Just your typical Sunday, does exactly what it says on the tin. I wrote a little something today, though:
If you’d asked Mutombo what he was digging for, he might have laughed and said a dollar an hour, the camaraderie of the other men, the fresh air and plentiful sun. He would not have mentioned his family, unless perhaps to ask that you not say where you’d found him, and he would not have mentioned the object, which neither he nor the others would have felt comfortable describing in much detail aloud.
They were not by nature a superstitious lot, but still, there were rumors in the camp at night, and there was little doubt that the object itself was dangerous. Mutombo himself had seen three men fall sick and two of them die, strong men whose shovels the day before might have stood right beside his own.

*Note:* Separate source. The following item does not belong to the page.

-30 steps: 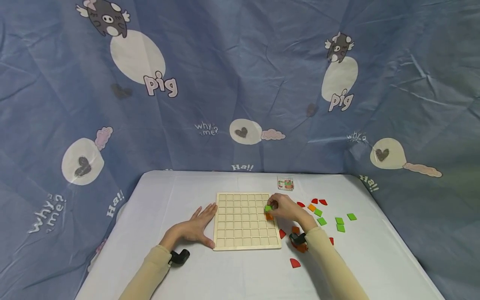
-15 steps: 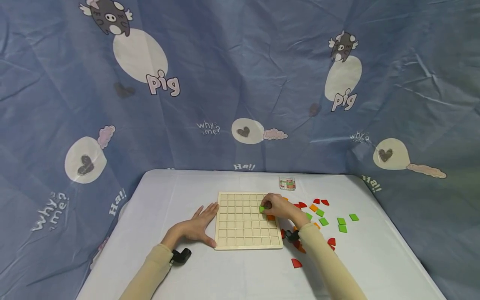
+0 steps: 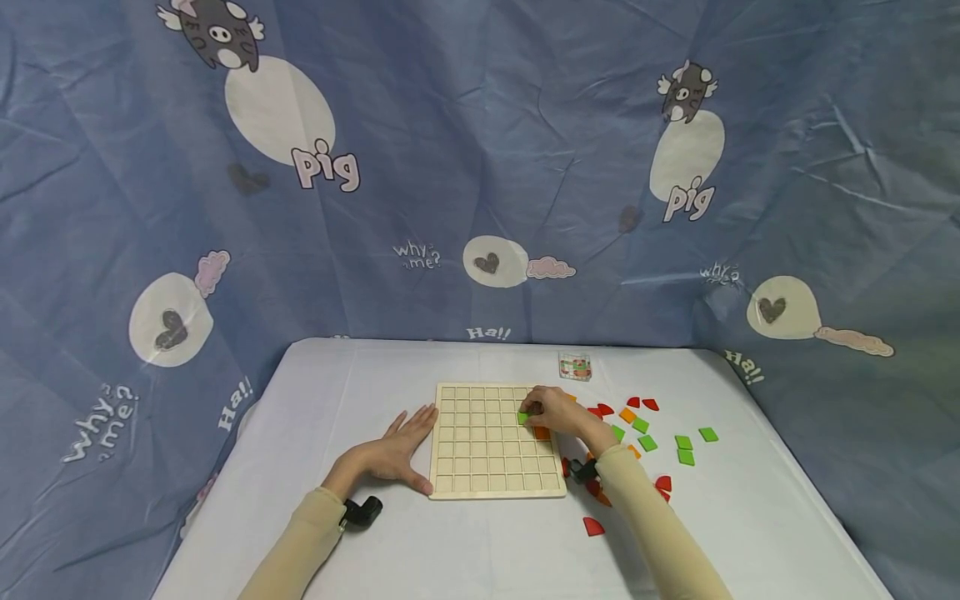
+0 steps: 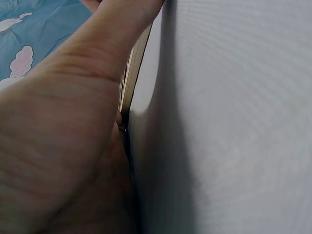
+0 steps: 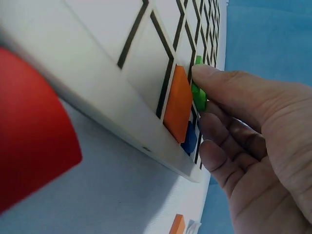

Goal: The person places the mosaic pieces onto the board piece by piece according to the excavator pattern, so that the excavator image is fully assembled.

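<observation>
A pale wooden grid board (image 3: 480,457) lies on the white table. My left hand (image 3: 393,450) rests spread along the board's left edge, its thumb near the lower left corner. Over the board's right side, my right hand (image 3: 558,411) pinches a green square tile (image 5: 199,97) at a cell of the grid; whether the tile is fully seated is hidden. Just nearer than that hand, an orange tile (image 3: 542,433) sits in the right-hand part of the grid. In the right wrist view a small blue piece (image 5: 189,138) shows behind the orange tile.
Loose green tiles (image 3: 684,442), red quarter-round pieces (image 3: 593,527) and orange tiles (image 3: 627,414) lie scattered right of the board, some under the right forearm. A small patterned card (image 3: 575,367) lies beyond the board. A blue printed cloth (image 3: 420,167) hangs behind the table.
My right hand has moved slightly left over the board with the green tile, then stayed almost still over the last half second. The left hand keeps its place at the edge.
</observation>
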`<action>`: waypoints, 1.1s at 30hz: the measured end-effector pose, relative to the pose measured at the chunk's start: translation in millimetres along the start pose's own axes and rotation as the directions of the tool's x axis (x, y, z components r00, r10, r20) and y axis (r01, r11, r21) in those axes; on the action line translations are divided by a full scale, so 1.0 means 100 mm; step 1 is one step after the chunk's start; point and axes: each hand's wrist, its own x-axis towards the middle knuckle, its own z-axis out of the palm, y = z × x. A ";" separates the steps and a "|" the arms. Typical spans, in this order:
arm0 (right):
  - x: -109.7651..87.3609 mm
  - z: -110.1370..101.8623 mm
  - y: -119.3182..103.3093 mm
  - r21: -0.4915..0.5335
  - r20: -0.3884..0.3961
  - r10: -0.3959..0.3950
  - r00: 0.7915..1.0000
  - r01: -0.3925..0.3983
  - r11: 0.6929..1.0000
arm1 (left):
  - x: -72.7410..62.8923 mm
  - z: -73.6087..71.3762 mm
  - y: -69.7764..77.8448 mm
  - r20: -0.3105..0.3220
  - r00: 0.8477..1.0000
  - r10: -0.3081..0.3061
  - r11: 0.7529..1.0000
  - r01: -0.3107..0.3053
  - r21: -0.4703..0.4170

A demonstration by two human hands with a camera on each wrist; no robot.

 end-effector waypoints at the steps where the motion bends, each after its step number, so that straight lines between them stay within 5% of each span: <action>1: -0.01 0.00 0.00 0.007 -0.002 0.003 1.000 -0.003 1.000 | 0.00 0.00 0.00 0.001 1.000 -0.003 1.000 0.003 0.005; 18: -0.09 -0.02 0.01 0.071 -0.034 0.057 0.998 -0.055 0.996 | 0.04 0.03 -0.02 0.004 1.000 -0.017 1.000 0.017 0.016; 24: -0.31 -0.14 0.12 0.135 -0.119 0.078 0.990 -0.061 0.989 | 0.05 0.06 -0.03 0.009 1.000 -0.026 0.999 0.026 0.024; 33: -0.75 -0.36 0.47 0.140 -0.147 0.258 0.955 -0.238 0.961 | 0.03 0.05 -0.04 -0.002 0.999 -0.034 0.999 0.034 0.023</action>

All of them were immigrants; Mutombo could not even say with any certainty which country he was in any longer. The trip here had been long and disorienting, and the excavation work at the camp only added to that feeling of disconnect. It was a feeling that Mutombo would have to admit suited him just fine, free from his father’s scolding looks, his mother’s long disappointed sighs, the threats of another night in the district jail. Here, there was only the work, the digging, and the infectious laughter of the other men.
And, of course, there was the object.
They had no other name for it, neither they nor the white men from the corporation overseeing the dig. It was not a thing to which names easily affixed, even fearful names spoken half in jest, like invader, demon. It defied description.
Mutombo knew only that it had fallen from the sky. And that, if they were not careful, it might continue to kill.
Beyond that? I returned a couple of books to the library. Heady stuff, I know.